Task
State only the number of lines below where the word "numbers" is found.

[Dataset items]
------------------------------------------------
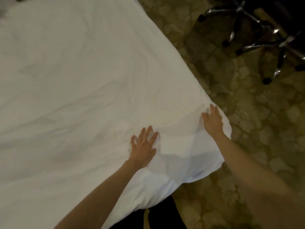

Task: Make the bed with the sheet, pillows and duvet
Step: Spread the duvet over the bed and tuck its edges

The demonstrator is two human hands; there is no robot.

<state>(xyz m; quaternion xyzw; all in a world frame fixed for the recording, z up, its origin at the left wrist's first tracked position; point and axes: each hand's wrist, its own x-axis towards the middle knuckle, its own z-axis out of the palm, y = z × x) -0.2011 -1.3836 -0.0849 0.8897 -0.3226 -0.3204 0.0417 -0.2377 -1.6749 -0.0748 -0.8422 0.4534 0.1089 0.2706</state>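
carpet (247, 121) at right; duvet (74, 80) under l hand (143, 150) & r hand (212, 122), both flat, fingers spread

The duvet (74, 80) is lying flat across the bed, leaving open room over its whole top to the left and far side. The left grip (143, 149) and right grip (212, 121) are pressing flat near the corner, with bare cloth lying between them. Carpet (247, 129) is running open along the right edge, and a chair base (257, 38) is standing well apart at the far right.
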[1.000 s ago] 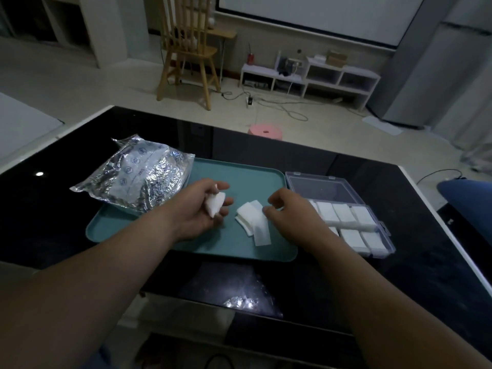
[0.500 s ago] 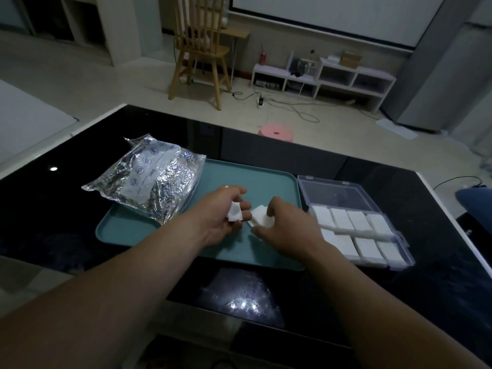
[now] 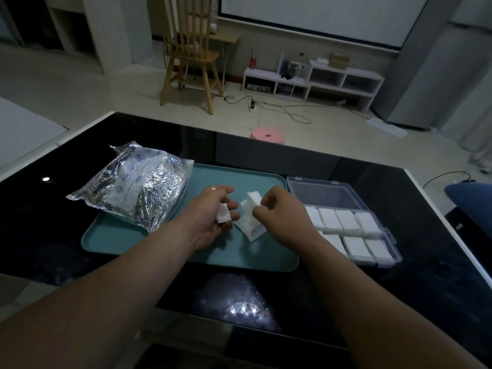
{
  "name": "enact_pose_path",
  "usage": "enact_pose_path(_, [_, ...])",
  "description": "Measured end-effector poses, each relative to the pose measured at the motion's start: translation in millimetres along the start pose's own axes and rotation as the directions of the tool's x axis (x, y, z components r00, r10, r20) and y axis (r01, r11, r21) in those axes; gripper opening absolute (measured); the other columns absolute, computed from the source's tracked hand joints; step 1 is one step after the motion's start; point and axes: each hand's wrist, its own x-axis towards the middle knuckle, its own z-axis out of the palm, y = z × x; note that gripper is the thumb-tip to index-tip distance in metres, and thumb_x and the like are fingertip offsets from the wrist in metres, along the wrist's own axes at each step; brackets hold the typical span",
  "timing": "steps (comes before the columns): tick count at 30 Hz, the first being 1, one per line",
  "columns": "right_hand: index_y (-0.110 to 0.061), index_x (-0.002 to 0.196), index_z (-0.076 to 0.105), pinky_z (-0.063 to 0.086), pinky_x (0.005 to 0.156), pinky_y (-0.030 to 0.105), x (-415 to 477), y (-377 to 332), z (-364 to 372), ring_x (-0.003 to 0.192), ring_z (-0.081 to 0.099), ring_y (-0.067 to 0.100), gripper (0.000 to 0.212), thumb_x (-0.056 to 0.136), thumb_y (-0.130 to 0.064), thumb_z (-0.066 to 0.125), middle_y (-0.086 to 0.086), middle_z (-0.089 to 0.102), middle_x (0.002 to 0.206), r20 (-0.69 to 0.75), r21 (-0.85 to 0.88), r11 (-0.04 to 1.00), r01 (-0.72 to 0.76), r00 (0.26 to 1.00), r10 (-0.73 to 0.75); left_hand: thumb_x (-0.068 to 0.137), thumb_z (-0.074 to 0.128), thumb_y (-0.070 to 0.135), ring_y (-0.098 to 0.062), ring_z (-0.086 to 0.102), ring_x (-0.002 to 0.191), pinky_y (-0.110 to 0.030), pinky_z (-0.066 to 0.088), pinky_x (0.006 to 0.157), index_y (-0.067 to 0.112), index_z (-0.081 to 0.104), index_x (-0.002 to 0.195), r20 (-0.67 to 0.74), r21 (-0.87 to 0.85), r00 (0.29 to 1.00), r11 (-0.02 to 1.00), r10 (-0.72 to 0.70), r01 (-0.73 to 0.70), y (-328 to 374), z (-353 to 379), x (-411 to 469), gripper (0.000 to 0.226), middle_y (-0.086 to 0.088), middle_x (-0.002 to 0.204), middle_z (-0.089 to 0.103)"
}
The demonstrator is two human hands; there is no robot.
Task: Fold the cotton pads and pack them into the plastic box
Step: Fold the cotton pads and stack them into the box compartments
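The right hand (image 3: 282, 211) has its grip pinched on the top cotton pad (image 3: 253, 198), now peeled up off the small stack (image 3: 251, 229) where it lay flat a second ago, so a fresh fold looks about to start. At its nine o'clock, the left hand (image 3: 210, 217) still clamps a folded pad (image 3: 223, 215). The plastic box (image 3: 330, 194) sits at three o'clock on the bench (image 3: 53, 222).

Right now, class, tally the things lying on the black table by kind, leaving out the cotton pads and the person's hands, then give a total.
Teal tray: 1
Silver foil bag: 1
Clear plastic box: 1
Total: 3
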Motion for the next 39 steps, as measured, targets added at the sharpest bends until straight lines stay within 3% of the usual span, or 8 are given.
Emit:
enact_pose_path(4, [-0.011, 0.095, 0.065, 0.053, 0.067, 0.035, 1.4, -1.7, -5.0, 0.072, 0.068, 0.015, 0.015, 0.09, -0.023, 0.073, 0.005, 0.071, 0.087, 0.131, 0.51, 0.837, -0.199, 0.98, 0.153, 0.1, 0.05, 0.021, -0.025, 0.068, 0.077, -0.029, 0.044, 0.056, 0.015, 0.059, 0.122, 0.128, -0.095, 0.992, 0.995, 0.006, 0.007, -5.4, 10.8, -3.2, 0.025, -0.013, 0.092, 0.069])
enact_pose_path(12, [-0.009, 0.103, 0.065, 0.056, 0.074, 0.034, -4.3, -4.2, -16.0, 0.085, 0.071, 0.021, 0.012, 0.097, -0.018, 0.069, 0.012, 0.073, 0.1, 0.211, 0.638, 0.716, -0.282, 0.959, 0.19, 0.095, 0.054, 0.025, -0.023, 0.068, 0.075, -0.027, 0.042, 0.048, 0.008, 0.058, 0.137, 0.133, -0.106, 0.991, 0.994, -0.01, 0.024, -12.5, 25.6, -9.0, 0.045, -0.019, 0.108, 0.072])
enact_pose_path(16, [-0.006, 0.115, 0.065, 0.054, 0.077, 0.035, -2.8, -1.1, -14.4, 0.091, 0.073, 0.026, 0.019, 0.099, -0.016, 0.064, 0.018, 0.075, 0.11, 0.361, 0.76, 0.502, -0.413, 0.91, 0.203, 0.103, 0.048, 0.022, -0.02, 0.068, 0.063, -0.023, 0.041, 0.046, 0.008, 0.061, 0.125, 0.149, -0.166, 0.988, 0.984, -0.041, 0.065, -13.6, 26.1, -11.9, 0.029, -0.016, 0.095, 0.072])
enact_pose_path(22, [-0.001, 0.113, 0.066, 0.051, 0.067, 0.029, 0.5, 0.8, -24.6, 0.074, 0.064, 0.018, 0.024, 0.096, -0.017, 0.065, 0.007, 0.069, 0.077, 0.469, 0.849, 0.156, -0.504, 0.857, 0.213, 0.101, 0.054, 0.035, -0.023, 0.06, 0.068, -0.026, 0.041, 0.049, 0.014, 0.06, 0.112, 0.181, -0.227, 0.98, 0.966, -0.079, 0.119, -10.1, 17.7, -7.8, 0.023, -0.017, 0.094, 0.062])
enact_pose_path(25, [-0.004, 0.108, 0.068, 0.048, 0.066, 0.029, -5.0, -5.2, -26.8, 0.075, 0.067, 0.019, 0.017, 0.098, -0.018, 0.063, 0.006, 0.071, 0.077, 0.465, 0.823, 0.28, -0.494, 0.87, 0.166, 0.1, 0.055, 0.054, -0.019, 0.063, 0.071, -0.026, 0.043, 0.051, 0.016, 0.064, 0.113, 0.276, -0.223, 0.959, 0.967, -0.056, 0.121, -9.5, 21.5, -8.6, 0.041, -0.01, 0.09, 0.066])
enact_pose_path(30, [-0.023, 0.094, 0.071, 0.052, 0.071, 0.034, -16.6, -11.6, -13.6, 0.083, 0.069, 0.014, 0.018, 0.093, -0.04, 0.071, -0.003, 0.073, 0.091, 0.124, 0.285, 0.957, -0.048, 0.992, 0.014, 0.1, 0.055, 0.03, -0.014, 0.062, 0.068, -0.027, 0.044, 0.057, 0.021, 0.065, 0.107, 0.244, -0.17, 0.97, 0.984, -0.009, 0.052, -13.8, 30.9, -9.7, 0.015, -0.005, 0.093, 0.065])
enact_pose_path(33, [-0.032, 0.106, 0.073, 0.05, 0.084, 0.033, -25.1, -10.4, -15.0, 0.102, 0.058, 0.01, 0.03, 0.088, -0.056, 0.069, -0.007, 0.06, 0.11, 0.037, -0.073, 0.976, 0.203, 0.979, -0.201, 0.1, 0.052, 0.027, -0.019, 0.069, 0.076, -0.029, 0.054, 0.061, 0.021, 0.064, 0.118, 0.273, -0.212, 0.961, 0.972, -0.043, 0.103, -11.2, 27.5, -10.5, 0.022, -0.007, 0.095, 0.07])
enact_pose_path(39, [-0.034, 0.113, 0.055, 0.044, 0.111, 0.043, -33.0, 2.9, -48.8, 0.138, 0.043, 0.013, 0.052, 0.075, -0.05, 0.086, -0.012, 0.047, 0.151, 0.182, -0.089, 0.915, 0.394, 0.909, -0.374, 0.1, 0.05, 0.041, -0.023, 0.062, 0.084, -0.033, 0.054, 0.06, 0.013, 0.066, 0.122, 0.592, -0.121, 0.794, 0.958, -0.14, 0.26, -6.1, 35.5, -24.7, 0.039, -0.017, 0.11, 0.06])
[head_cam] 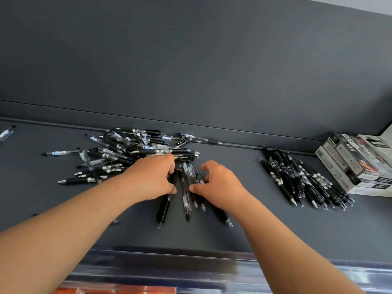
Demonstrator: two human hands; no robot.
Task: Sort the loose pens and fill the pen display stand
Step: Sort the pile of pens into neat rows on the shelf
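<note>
Black pens (186, 177) lie between left hand (151, 177) and right hand (218, 183) (boxes (350, 164) illegible).

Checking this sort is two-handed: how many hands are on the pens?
2, both on the bunch of pens mid-shelf: left hand at its left side, right hand at its right. No others show.

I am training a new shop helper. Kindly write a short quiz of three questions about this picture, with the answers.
1. True or false: the stacked boxes stand at the far left.
2. The aligned pens lie: A) beside the boxes; B) on top of the boxes; C) at the far left.
3. The left hand and the right hand both grip the small pen bundle. Which hand is nearer the tangled pile?
Key: 1 false; 2 A; 3 left.
</note>
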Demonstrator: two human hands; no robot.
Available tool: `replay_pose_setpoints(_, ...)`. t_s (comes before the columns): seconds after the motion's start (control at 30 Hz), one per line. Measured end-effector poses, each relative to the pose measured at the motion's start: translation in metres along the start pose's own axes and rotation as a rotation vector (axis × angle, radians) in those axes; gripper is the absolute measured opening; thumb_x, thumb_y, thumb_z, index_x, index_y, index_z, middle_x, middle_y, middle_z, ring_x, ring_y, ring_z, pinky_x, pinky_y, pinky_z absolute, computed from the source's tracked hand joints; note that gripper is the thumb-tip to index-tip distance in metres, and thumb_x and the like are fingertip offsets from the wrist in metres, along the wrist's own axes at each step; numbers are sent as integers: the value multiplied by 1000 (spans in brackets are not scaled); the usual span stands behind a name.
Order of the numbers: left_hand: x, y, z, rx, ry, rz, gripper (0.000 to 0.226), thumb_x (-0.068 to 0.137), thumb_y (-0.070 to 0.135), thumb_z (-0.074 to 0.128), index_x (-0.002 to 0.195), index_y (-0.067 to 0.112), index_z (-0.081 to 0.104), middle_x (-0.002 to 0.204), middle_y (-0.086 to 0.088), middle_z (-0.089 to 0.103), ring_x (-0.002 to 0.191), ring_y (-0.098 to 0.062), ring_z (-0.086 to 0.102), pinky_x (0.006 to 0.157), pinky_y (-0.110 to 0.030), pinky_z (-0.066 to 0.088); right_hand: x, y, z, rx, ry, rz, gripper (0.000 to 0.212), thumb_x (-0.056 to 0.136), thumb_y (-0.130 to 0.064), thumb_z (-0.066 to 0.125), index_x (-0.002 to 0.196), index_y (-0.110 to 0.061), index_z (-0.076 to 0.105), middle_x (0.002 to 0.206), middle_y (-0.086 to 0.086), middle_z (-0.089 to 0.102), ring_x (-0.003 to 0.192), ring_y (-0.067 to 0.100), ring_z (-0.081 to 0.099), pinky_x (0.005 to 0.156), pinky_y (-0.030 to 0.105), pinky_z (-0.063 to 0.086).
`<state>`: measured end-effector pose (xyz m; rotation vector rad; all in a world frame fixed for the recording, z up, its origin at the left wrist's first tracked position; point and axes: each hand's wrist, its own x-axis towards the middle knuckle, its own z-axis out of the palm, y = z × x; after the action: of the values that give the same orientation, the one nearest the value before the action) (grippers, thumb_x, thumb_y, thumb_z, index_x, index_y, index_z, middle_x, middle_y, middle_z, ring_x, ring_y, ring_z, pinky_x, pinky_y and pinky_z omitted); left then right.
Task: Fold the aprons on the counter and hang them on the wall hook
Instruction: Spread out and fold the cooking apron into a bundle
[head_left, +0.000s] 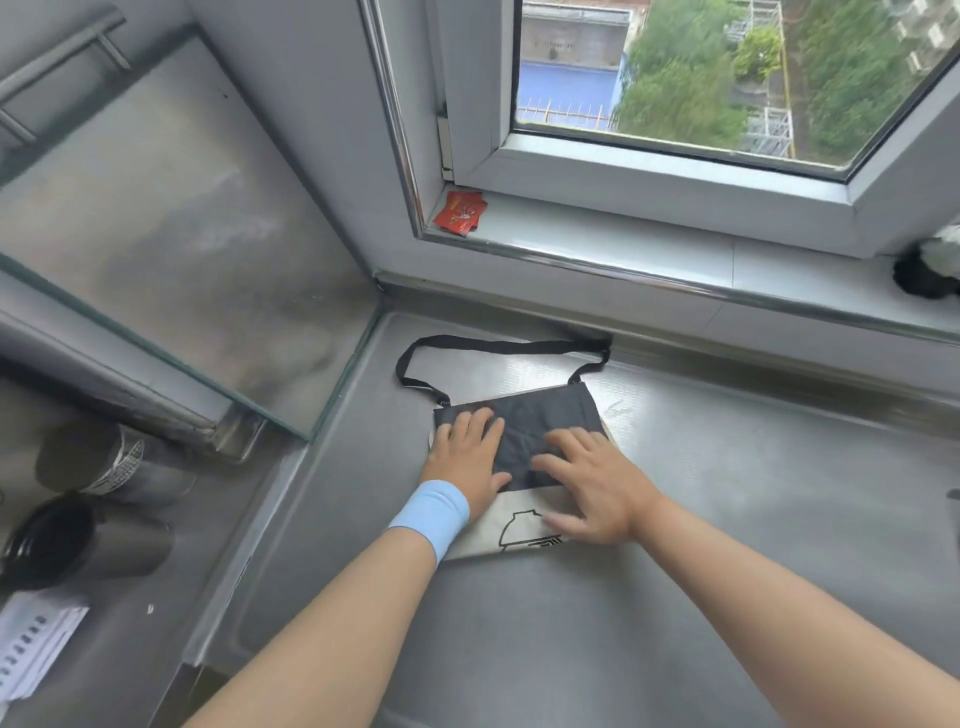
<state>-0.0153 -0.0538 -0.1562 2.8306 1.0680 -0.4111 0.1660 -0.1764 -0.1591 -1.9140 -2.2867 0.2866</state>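
1. The apron (524, 441) lies folded into a small flat bundle on the steel tabletop (727, 519), a little above the centre of the frame, below the window sill (649, 244). A dark panel is uppermost, with a pale layer bearing a black line drawing showing at the lower edge.
2. Its black neck strap (498, 345) loops out from the bundle toward the top of the frame, lying loose on the tabletop and reaching the back edge.
3. The left hand (467, 457), with a blue wristband (431, 517), rests flat on the left part of the bundle, fingers spread, gripping nothing.
4. The right hand (592, 480) lies flat and spread on the right part, thumb on the pale layer; it presses rather than holds.
5. The cloth looks thin, soft and light, so it should crease easily but may spring open or slide on the smooth steel if released carelessly.
6. For hanging, the strap loop seems the natural place to take hold, with the other hand keeping the folded body together; no wall hook shows in the view.
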Motion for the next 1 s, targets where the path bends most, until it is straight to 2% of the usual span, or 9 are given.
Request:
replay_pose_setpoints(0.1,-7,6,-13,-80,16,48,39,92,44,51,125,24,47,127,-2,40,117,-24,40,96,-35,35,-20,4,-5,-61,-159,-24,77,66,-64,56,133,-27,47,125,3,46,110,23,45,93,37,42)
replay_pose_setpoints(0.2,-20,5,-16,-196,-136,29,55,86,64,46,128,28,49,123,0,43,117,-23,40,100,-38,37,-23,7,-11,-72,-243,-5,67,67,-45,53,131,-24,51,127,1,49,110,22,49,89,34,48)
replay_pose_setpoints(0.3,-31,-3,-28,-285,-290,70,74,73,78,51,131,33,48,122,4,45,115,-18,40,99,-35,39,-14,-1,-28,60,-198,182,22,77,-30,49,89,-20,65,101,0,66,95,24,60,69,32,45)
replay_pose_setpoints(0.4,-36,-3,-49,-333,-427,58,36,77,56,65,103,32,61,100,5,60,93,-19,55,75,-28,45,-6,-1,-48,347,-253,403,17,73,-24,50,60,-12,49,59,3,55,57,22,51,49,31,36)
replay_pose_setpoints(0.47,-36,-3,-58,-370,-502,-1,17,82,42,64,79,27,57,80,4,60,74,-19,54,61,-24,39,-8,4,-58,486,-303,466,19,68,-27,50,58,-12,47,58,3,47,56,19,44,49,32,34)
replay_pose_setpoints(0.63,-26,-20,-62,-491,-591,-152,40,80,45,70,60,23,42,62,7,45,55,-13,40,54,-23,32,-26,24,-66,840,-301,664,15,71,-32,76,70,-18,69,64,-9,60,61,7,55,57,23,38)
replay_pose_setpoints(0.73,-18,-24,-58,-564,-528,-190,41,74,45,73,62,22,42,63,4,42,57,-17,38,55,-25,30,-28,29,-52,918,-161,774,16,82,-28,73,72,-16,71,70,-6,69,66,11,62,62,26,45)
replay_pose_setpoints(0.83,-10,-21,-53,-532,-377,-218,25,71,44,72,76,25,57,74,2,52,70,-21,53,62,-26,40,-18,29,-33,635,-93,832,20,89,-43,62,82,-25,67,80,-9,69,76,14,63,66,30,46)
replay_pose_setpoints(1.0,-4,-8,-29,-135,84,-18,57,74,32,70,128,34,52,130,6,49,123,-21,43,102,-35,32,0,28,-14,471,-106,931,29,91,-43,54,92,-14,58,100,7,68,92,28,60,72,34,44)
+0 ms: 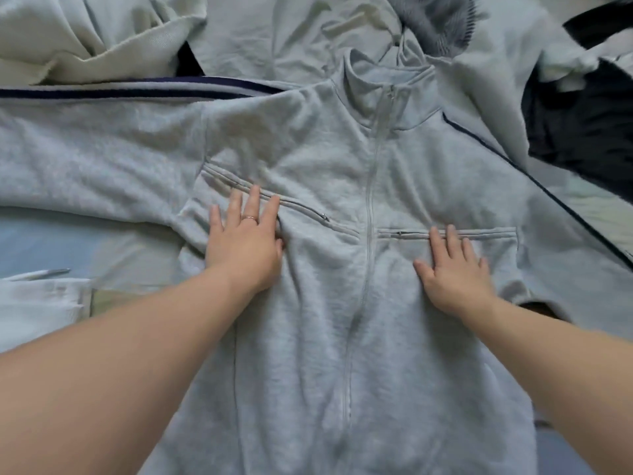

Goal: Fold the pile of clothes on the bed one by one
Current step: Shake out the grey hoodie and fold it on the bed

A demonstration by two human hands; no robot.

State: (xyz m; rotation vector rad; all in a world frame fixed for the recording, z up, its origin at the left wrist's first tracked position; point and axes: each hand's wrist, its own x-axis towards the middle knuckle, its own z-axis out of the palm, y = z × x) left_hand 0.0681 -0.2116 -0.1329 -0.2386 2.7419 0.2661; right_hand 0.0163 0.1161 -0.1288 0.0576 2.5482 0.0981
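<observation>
A light grey zip-up jacket point(342, 159) lies face up and spread across the bed, collar away from me, zipper closed down the middle. Its sleeves run out to both sides, each with a dark navy stripe. My left hand point(245, 240), wearing a ring, presses flat on the cloth by the left chest pocket zip. My right hand point(454, 269) lies flat just below the right pocket zip. Both hands have straight fingers and hold nothing.
Behind the jacket is a pile of clothes: cream garments point(96, 32), a pale one point(274, 36), a grey fuzzy piece point(442, 18) and dark clothing point(582, 132) at right. Light blue bedsheet point(51, 245) shows at left, with folded white fabric point(37, 299) beside it.
</observation>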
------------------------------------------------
Answer to the exercise
2